The structure and content of this information are not standardized. Each developer can insert and submit his own information. For example, the basic syntax for a Firefox web browser is:
Mozilla/5.0 (platform; rv:geckoversion) Gecko/geckotrail Firefox/firefoxversion
Mozilla/5.0 is a general token stating the web browser is compatible with Mozilla. Modern browsers use this token for historical reasons only, since it is no longer of great importance.
platform describes the native platform the web browser operates on - for example, Windows, Mac, Linux or Android and whether it is a mobile phone or not. Firefox OS for mobile simply puts the word "Mobile" here.
rv:geckoversion indicates the version of Gecko. Gecko is an HTML rendering engine that web browsers use to display a web page. In current browsers, geckoversion is the same as firefoxversion.
Gecko/geckotrail indicates that the browser is based on Gecko.
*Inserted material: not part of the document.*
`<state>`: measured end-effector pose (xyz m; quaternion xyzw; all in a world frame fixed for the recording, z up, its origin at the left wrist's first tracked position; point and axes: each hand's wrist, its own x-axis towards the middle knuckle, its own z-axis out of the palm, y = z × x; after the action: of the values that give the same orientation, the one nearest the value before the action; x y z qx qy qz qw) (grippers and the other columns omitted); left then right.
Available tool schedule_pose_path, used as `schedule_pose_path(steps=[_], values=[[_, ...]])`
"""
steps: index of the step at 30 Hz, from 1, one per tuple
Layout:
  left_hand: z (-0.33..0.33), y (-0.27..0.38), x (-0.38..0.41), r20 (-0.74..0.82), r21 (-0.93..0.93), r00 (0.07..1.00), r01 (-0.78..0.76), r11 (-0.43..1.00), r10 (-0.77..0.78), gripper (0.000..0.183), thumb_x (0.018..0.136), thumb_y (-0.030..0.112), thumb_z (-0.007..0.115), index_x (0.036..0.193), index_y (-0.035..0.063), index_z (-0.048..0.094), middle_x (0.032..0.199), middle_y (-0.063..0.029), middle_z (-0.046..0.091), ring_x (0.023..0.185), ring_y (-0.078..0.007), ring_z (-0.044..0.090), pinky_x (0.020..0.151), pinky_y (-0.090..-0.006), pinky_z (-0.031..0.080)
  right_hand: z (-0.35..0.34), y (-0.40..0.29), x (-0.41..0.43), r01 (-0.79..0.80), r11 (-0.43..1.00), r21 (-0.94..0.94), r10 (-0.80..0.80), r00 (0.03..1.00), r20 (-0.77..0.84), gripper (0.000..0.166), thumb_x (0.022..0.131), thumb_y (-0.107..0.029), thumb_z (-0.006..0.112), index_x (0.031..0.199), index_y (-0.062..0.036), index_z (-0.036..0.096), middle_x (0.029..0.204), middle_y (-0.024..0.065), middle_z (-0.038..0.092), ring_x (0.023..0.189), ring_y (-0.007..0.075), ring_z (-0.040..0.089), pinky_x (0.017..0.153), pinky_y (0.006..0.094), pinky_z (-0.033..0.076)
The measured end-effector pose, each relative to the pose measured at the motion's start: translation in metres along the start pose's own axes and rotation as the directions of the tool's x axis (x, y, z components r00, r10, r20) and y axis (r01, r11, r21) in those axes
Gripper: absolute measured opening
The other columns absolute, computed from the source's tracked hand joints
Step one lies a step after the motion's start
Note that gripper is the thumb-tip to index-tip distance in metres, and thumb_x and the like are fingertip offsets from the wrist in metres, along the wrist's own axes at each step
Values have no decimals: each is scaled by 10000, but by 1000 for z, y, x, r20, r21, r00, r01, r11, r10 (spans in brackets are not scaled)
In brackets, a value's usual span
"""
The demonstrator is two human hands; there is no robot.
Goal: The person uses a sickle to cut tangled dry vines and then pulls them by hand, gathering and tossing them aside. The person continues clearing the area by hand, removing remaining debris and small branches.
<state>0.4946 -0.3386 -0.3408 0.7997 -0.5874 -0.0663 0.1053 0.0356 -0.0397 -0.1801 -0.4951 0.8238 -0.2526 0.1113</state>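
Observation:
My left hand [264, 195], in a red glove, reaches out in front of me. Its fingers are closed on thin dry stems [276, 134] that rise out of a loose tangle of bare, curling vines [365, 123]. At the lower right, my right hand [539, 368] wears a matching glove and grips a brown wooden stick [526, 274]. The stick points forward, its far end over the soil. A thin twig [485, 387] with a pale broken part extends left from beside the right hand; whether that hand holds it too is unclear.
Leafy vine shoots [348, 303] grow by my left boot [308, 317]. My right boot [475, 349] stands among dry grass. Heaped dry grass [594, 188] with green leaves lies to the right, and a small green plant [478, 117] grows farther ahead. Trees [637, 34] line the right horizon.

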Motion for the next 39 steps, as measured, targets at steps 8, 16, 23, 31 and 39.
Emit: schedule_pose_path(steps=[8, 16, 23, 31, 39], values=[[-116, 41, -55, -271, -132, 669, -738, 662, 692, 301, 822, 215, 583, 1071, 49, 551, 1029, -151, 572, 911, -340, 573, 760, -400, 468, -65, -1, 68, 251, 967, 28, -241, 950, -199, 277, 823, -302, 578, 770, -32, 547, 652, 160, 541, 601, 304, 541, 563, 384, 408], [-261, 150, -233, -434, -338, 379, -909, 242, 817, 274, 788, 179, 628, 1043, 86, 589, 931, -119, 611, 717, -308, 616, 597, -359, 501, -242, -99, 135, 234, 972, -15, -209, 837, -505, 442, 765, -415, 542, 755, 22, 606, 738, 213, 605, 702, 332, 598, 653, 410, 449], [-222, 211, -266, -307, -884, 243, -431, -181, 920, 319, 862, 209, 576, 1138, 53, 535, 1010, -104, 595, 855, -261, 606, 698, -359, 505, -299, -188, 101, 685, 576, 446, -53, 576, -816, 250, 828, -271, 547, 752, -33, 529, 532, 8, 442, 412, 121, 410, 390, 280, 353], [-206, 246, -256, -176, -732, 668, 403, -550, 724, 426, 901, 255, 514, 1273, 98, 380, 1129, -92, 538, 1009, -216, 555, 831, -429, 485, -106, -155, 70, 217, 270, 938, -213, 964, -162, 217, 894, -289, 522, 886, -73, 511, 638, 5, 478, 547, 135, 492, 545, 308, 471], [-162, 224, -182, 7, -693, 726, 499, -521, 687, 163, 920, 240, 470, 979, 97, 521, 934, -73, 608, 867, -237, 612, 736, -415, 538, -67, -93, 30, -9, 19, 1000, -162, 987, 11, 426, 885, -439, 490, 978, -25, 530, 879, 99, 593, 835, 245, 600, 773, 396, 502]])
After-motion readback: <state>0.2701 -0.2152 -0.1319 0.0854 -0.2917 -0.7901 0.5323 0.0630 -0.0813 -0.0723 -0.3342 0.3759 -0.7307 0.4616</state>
On desktop, geckotrail has the fixed string "20100101".
Firefox/firefoxversion indicates the browser is a Firefox version with the specified version number.
An example of a Firefox browser on a desktop operating on Windows would look like this:
Mozilla/5.0 (Windows NT 6.1; Win64; x64; rv:64.0) Gecko/20100101 Firefox/64.0
Information provided by the agent can be modified or falsified. One example would be some mobile web browsers, which can switch between mobile or desktop mode to get access to websites that only allow desktop computers. In the early days of the internet, Microsoft's first Internet Explorer pretended to be a Netscape browser to access web pages designed for Netscape Navigator, the dominant browser on the market back then.
Types of user agents
Browsers like Mozilla Firefox, Google’s Chrome as well as Safari and Opera are examples of user agents. However, other applications can also act as user agents. Examples are:
- Crawlers: Googlebot, Yahoo! Slurp, MSN bot
- Game consoles: PlayStation, Wii, PlayStation Portable and Bunjalloo (the browser on the Nintendo DS)
- Legacy operating systems: AmigaVoyager
- Link checkers: e.g. W3C-Checklink
- Web applications: Flash Player, Adobe Acrobat Reader, feed readers, screen readers, validators, media players, streaming portals
Not all user agents are controlled or instructed by humans. Search engine crawlers are an example of user agents that visit websites automatically.
Importance of user agents
Once a user agent has identified itself to the web server, a process called content negotiation begins. Content negotiation is a mechanism defined in HTTP that allows you to provide different versions of a document or another resource using the same URL. Browsers can specify which version best suits their capabilities with the help of user agent information and request the fitting resource for their needs. A classic application of this mechanism is providing an image in GIF as well as PNG format, and delivering the GIF version to user agents that cannot display PNG images (such as older versions of MS Internet Explorer). Similarly, different stylesheets (CSS), JavaScript, or the mobile version of a web page can be rendered based on browser capabilities. If the user agent transmits the language setting, the appropriate language version of a document can be delivered. A PDF reader can access PDF documents and a media player can access videos.
When an application receives content tailored to its user agent, this process is referred to as agent name delivery. Search engine optimization uses this process to present different content to search engine bots compared to real visitors’ user agents. When this black hat SEO tactic referred to as cloaking is used, visitors see a web page optimized for humans whereas crawlers access content and structure that is mostly simple and optimized for high rankings in search results. However, search engines know this spam technique and therefore often act as browsers.